The biggest threat to Israel’s long-term stability is its lack of a formal constitution, says Arye Carmon, the founding president of the Israel Democracy Institute, which is dedicated to promoting and strengthening democratic values in the Jewish state.
Carmon, a philosopher and historian, expounds on this theme in Building Democracy On Sand: Israel Without A Constitution, published by Hoover Institution Press.
In his view, Israeli democracy is “fragile and wounded,” requiring a constitution to shore it up.
Israel is a modern state with a list of stellar achievements to its credit. Its institutions and agencies, including the Knesset, function reasonably smoothly. Its high-tech economy thrives and is the envy of neighbors. Its armed forces are among the world’s finest. Its revival of Hebrew as a working language is impressive.
And yet, as Carmon argues in this cogent volume, Israel is “riddled with weaknesses” crying out for repair. He contends that Israeli democracy is still in its “formative stages” due to the absence of a constitution. In the meantime, he notes, “basic laws” serve as a provisional constitutional framework.

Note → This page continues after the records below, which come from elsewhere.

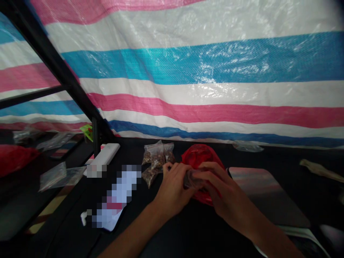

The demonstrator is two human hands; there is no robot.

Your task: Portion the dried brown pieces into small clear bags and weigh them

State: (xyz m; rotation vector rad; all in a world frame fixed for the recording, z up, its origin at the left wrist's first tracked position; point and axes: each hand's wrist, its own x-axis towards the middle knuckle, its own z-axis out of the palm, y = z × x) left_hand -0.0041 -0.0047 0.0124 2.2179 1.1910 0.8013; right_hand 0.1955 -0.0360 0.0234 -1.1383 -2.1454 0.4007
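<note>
Over the front of a red plastic bag, both hands meet at a small clear plastic bag. My left hand is closed on the left side of the small bag, thumb toward me. From the right, my right hand has its fingers bent over the bag's other side, pinching it. The hands partly cover the small bag, so what is in it cannot be made out. Just left of my left hand lie several small zip bags with brown, grainy or dried contents. The red bag stands with its mouth upward, partly hidden.
A phone and a white earbud lie at the left, near a white box. A silver laptop-like slab is on the right. Empty clear bags lie far left. A striped tarp hangs behind.
</note>
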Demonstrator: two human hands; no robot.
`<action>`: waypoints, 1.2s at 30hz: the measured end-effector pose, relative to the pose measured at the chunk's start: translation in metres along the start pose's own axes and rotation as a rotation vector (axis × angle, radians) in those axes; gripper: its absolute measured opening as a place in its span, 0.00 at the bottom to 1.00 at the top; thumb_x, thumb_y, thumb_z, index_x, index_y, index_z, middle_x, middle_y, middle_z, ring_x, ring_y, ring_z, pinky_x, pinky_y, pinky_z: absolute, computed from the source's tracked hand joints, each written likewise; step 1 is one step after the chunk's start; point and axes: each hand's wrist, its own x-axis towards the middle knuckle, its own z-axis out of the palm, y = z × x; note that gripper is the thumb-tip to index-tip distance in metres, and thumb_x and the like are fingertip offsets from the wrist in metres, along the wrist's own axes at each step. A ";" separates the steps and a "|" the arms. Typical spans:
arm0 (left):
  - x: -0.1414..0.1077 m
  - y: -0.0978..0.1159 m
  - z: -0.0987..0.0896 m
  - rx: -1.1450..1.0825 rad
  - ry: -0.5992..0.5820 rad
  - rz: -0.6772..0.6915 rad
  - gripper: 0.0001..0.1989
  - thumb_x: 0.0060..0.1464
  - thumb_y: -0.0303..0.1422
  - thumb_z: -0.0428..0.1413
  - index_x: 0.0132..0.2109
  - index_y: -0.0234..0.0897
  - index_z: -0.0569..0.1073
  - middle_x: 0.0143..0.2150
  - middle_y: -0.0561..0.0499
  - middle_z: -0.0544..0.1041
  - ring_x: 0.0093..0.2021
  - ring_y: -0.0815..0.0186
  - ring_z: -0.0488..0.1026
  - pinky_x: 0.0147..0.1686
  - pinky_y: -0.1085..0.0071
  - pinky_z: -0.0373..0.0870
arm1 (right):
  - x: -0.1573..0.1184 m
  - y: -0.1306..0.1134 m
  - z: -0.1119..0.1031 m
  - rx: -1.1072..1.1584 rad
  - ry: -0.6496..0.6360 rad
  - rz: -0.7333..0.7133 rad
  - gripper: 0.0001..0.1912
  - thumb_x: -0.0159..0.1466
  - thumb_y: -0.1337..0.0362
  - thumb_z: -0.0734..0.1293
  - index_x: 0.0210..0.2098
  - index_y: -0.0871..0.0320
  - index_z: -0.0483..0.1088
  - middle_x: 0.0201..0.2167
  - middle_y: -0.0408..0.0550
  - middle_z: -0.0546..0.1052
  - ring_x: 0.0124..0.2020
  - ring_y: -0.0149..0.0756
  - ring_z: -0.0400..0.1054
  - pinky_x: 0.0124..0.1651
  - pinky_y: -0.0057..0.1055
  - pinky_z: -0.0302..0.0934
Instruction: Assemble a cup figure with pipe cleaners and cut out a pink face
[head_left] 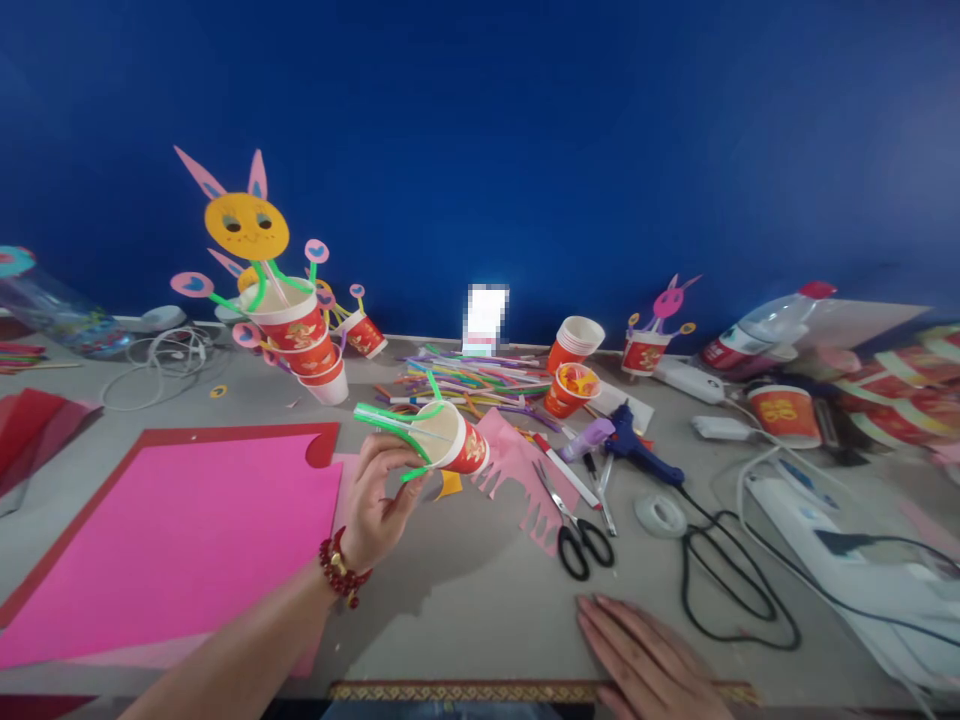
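Note:
My left hand is closed on a red and white paper cup, tipped so its mouth faces left. Green straws stick out from the cup's rim, and a pale clear straw lies along its inside; the fingers pinch at the rim and the green pieces. My right hand lies flat on the table near the front edge, fingers stretched out, holding nothing. Ahead of it are black-handled scissors, partly spread, beside cut pink paper.
Finished cup figures stand at the left. Pink sheets lie on the near left. Coloured sticks, stacked cups, a blue glue gun, clear tape and a white power strip with black cords occupy the middle and right.

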 end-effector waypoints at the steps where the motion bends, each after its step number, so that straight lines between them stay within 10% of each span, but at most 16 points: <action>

He also believes that Israel needs a bill of rights to “safeguard the freedoms of its citizens and underpin the norms of its civil society.”
Without a constitution, Israel lacks “the consensual underpinnings that stabilize governance and enable the inclusion of diverse outlooks and beliefs.”
The principle of inclusion, a pillar of democracy, has been challenged by the reality of exclusion, he says, referring to the much-resented monopoly Orthodox Judaism enjoys over religious matters in Israel.
Drawing a link between religion and democracy, Carmon writes, “The role of religion in Israeli public life undoubtedly plays a major role in the weakening of the secular foundation of Israeli democracy and culture. The glaring absence of a constitution is crucial to the way religion has worked its way into public spaces, where it is threatening Israel’s democracy.”
He adds that the lack of a “constitutional arrangement” over the matter of separation of religion and state has produced volatility.
“For various reasons, Israel has ignored the need to define and establish the place of religion in public life,” he says. “This has generated a deepening conflict of identities over time. Thus, we live in a state whose identity is defined as ‘Jewish and democratic,’ but the question of who defines its Jewishness is the subject of profound disagreement.”
He ascribes the problematic relationship between Judaism and democracy to early Zionist leaders. As he puts it, “The Zionists rebelled against the foundations of Judaism, when instead they should have found new ways to embrace the richness of Jewish history and civilization. They should have found a way to develop new, free interpretations of Jewish liturgy, philosophy and texts … This would have validated the secular nature of the Zionist revolution while also solidifying the place of the Jews as a national collective.”
What emerged in Israel was an Orthodox monopoly on Jewish life and observance. “In retrospect, it is easy to understand why multicultural and pluralistic interpretations of Judaism lack legitimacy in Israel. It also becomes clear why Conservative and Reform Jews — the backbone of Judaism inherited the United States — are the subject of formal boycotts by the religious authorities in Israel.”
Zionism tragically failed to build a democracy that tolerates a collective Jewish identity based on a democratic and humanistic foundation, he concludes.
In his opinion, the Zionist movement missed an historical opportunity to formulate a constitution. The 1949 election in Israel was supposed to elect representatives to a national assembly charged with producing a constitution in that year. But Israel’s first prime minister, David Ben-Gurion, was doubtful whether a constitution would be feasible or even worth the effort.
With so many nation-building challenges requiring his prompt attention, he apparently believed that the writing of a constitution would distract him and tie his hands.
Ben-Gurion never got around to this task, leaving Israel without a constitution and producing the problems that Carmon elucidates in Building Democracy On Sand.